[Exercise details] Repeat the listing in full. Nothing may be added or left out.

[Source records]
"""

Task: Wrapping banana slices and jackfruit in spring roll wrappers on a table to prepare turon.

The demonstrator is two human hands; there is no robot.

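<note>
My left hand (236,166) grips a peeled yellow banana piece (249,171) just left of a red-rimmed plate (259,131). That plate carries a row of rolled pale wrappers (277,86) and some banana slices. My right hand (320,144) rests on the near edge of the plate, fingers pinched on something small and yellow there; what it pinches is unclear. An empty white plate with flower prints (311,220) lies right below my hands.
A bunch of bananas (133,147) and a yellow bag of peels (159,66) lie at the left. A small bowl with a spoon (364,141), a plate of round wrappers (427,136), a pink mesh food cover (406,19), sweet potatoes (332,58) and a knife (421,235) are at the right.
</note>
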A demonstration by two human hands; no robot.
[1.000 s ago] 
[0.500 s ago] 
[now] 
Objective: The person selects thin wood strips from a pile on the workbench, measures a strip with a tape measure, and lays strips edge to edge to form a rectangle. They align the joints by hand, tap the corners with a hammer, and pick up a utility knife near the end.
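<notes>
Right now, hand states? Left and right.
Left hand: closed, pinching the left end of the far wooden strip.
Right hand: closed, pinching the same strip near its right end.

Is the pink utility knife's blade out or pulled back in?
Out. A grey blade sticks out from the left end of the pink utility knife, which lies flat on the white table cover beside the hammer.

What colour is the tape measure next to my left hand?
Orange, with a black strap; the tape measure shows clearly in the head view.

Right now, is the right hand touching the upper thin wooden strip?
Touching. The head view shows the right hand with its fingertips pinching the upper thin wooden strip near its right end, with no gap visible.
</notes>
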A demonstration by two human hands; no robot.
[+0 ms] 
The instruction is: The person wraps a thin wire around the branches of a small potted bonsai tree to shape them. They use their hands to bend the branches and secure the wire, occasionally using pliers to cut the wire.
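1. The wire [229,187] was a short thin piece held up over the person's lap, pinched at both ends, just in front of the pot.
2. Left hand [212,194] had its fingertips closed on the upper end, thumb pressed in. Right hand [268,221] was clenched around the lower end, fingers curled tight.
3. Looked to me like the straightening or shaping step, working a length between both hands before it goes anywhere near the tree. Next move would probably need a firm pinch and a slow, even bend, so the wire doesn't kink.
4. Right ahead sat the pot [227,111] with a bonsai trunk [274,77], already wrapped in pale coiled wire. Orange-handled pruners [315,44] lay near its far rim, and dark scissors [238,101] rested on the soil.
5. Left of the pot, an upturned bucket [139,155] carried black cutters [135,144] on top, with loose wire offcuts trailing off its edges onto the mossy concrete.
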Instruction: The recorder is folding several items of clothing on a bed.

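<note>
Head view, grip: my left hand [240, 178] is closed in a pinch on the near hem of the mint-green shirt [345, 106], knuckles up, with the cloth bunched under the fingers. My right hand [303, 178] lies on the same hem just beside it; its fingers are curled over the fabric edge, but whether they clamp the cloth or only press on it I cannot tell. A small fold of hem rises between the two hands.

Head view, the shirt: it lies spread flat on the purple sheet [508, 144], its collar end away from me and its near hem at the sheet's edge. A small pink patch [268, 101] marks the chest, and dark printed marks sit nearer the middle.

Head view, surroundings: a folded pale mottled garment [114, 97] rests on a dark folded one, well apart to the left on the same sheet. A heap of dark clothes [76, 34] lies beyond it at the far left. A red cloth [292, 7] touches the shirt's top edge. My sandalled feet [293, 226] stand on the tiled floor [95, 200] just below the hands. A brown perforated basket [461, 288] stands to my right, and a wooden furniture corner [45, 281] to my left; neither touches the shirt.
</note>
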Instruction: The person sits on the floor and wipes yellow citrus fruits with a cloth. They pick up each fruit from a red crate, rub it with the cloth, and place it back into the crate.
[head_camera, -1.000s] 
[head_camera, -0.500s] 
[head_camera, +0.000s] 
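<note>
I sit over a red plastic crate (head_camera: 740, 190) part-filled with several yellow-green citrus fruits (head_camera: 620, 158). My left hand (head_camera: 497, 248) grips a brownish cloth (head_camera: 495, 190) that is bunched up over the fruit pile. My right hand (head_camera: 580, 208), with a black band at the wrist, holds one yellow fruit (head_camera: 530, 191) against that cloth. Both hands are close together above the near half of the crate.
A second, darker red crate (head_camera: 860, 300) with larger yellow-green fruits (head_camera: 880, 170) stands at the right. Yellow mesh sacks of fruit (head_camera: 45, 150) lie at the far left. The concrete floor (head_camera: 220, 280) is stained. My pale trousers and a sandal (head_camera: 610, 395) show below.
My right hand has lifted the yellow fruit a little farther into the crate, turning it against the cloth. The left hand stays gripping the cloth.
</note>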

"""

[Response]
Task: Wrapping banana slices and jackfruit in spring roll wrappers on a table to prepare turon.

The demonstrator is two human hands; there is no robot.

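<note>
My left hand (236,166) grips a peeled yellow banana piece (249,171) just left of a red-rimmed plate (259,131). That plate carries a row of rolled pale wrappers (277,86) and some banana slices. My right hand (320,144) rests on the near edge of the plate, fingers pinched on something small and yellow there; what it pinches is unclear. An empty white plate with flower prints (311,220) lies right below my hands.
A bunch of bananas (133,147) and a yellow bag of peels (159,66) lie at the left. A small bowl with a spoon (364,141), a plate of round wrappers (427,136), a pink mesh food cover (406,19), sweet potatoes (332,58) and a knife (421,235) are at the right.
</note>
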A demonstration by two human hands; no robot.
[1.000 s ago] 
[0.500 s ago] 
[now] 
Objective: The person selects thin wood strips from a pile on the workbench, measures a strip with a tape measure, and lays strips edge to edge to form a rectangle. They align the joints by hand, tap the corners with a hammer, and pick up a utility knife near the end.
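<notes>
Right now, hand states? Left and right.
Left hand: closed, pinching the left end of the far wooden strip.
Right hand: closed, pinching the same strip near its right end.

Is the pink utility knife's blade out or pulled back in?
Out. A grey blade sticks out from the left end of the pink utility knife, which lies flat on the white table cover beside the hammer.

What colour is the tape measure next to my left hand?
Orange, with a black strap; the tape measure shows clearly in the head view.

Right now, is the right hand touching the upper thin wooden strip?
Touching. The head view shows the right hand with its fingertips pinching the upper thin wooden strip near its right end, with no gap visible.
</notes>
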A demonstration by two human hands; no robot.
[+0 ms] 
The instruction is: The person wraps a thin wire around the branches of a small potted bonsai tree to shape them. They use their hands to bend the branches and secure the wire, occasionally using pliers to cut the wire.
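1. The wire [229,187] was a short thin piece held up over the person's lap, pinched at both ends, just in front of the pot.
2. Left hand [212,194] had its fingertips closed on the upper end, thumb pressed in. Right hand [268,221] was clenched around the lower end, fingers curled tight.
3. Looked to me like the straightening or shaping step, working a length between both hands before it goes anywhere near the tree. Next move would probably need a firm pinch and a slow, even bend, so the wire doesn't kink.
4. Right ahead sat the pot [227,111] with a bonsai trunk [274,77], already wrapped in pale coiled wire. Orange-handled pruners [315,44] lay near its far rim, and dark scissors [238,101] rested on the soil.
5. Left of the pot, an upturned bucket [139,155] carried black cutters [135,144] on top, with loose wire offcuts trailing off its edges onto the mossy concrete.
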Instruction: The recorder is folding several items of clothing on a bed.

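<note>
Head view, grip: my left hand [240, 178] is closed in a pinch on the near hem of the mint-green shirt [345, 106], knuckles up, with the cloth bunched under the fingers. My right hand [303, 178] lies on the same hem just beside it; its fingers are curled over the fabric edge, but whether they clamp the cloth or only press on it I cannot tell. A small fold of hem rises between the two hands.

Head view, the shirt: it lies spread flat on the purple sheet [508, 144], its collar end away from me and its near hem at the sheet's edge. A small pink patch [268, 101] marks the chest, and dark printed marks sit nearer the middle.

Head view, surroundings: a folded pale mottled garment [114, 97] rests on a dark folded one, well apart to the left on the same sheet. A heap of dark clothes [76, 34] lies beyond it at the far left. A red cloth [292, 7] touches the shirt's top edge. My sandalled feet [293, 226] stand on the tiled floor [95, 200] just below the hands. A brown perforated basket [461, 288] stands to my right, and a wooden furniture corner [45, 281] to my left; neither touches the shirt.
</note>
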Instruction: The person sits on the floor and wipes yellow citrus fruits with a cloth. They pick up each fruit from a red crate, rub it with the cloth, and place it back into the crate.
[head_camera, -1.000s] 
[head_camera, -0.500s] 
[head_camera, +0.000s] 
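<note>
I sit over a red plastic crate (head_camera: 740, 190) part-filled with several yellow-green citrus fruits (head_camera: 620, 158). My left hand (head_camera: 497, 248) grips a brownish cloth (head_camera: 495, 190) that is bunched up over the fruit pile. My right hand (head_camera: 580, 208), with a black band at the wrist, holds one yellow fruit (head_camera: 530, 191) against that cloth. Both hands are close together above the near half of the crate.
A second, darker red crate (head_camera: 860, 300) with larger yellow-green fruits (head_camera: 880, 170) stands at the right. Yellow mesh sacks of fruit (head_camera: 45, 150) lie at the far left. The concrete floor (head_camera: 220, 280) is stained. My pale trousers and a sandal (head_camera: 610, 395) show below.
My right hand has lifted the yellow fruit a little farther into the crate, turning it against the cloth. The left hand stays gripping the cloth.
</note>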

This output is complete.